In 1979, Lois decided to enroll at the University of California’s Hastings College of the Law in San Francisco. At the age of fifty and with striking white hair, she graduated and passed the bar on her first try. She went on to practice family law for a decade and chaired the Marin County Civil Grand Jury. In 1985, Lois and Karl moved to a historic ark houseboat on pilings over San Francisco Bay in Belvedere, with their beautiful view of the city and a dock for their sailboat and later motorboat. They made many enduring friendships during 35 years in the community.


Lois and Karl’s son Bob settled in Olympic Valley, a short drive away and a favorite family destination for winter skiing and summer visits to Tahoe. Lois and Karl’s daughter Leigh and her husband Roy Johnson settled in Portola Valley, close enough for frequent visits to see the grandchildren. Lois was grateful to live to see both her grandchildren married and charting their own courses through life, Calvin Karl Johnson and his wife Amanda Nelson in Boston and Natalie Sydney Hell and her husband Maximilian Hell in Santa Cruz.


Lois made and nurtured many friendships through her life with people of different backgrounds and ages. She kept up correspondence and frequent visits with friends around the country and world, including traveling to Sydney, Australia, at the age of 85 to visit a dear friend. She liked deep conversations and surprised many she met with an incisive, witty comments, right up until the last weeks of her life. A lifelong reader, Lois enjoyed 25 years of membership in her women’s book club. In 2021, Lois had the pleasure of hosting her granddaughter, a recently published author, as a guest at this book club.


Lois saw and helped to further much change over her lifetime in the opportunities given to women. The first woman to attend postgraduate education in her family, Lois was a lifelong learner. In a striking inter-generational parallel, Lois was turned away during a post-college interview at IBM when the interviewer heard she was about to be married. By contrast, her daughter’s job right out of college was with IBM with no such questions asked. Lois enjoyed and made the most of the opportunities that were available to her in her younger years. As things started to change, she courageously stepped into that new world of possibility, becoming a lawyer.

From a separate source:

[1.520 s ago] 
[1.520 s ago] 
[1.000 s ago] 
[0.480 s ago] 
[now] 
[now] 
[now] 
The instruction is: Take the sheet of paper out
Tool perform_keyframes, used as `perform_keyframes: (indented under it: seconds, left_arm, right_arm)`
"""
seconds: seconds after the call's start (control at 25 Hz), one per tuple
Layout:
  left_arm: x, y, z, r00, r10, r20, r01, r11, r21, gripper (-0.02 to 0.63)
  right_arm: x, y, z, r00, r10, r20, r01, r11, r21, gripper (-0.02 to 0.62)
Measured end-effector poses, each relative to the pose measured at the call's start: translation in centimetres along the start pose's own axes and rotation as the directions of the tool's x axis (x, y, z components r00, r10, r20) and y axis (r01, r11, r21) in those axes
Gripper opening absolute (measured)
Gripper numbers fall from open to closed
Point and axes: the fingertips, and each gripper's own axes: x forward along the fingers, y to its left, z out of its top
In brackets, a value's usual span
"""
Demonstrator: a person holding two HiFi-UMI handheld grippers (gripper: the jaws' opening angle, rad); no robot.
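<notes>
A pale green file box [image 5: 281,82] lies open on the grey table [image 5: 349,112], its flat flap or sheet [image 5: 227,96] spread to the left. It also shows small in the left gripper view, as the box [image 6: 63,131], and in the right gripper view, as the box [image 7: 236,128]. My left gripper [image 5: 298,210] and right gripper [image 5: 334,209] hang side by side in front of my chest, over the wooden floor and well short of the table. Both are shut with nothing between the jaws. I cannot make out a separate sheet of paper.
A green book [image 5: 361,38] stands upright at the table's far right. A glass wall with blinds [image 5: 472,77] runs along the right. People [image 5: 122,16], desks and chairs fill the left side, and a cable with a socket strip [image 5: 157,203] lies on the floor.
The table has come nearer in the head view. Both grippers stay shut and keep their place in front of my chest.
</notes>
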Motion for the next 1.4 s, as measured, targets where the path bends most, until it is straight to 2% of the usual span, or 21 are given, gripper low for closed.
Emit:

During Karl’s tenure as commodore of the St. Francis Yacht Club, Lois and Karl made a donation to establish the first Yachtswoman of the Year Award, amongst other changes to make the club more inclusive of women. Always a class act, Lois was not one for complaining. Instead, she kept her own counsel, led by example, and encouraged the ambitions of her daughter, granddaughter-in-law, and granddaughter. She has been a role model to many.


Lois died at home surrounded by family on May 19, 2021. A memorial service will be held at the San Francisco Yacht Club at 98 Beach Road in Belvedere on Thursday, June 17, at 3 p.m.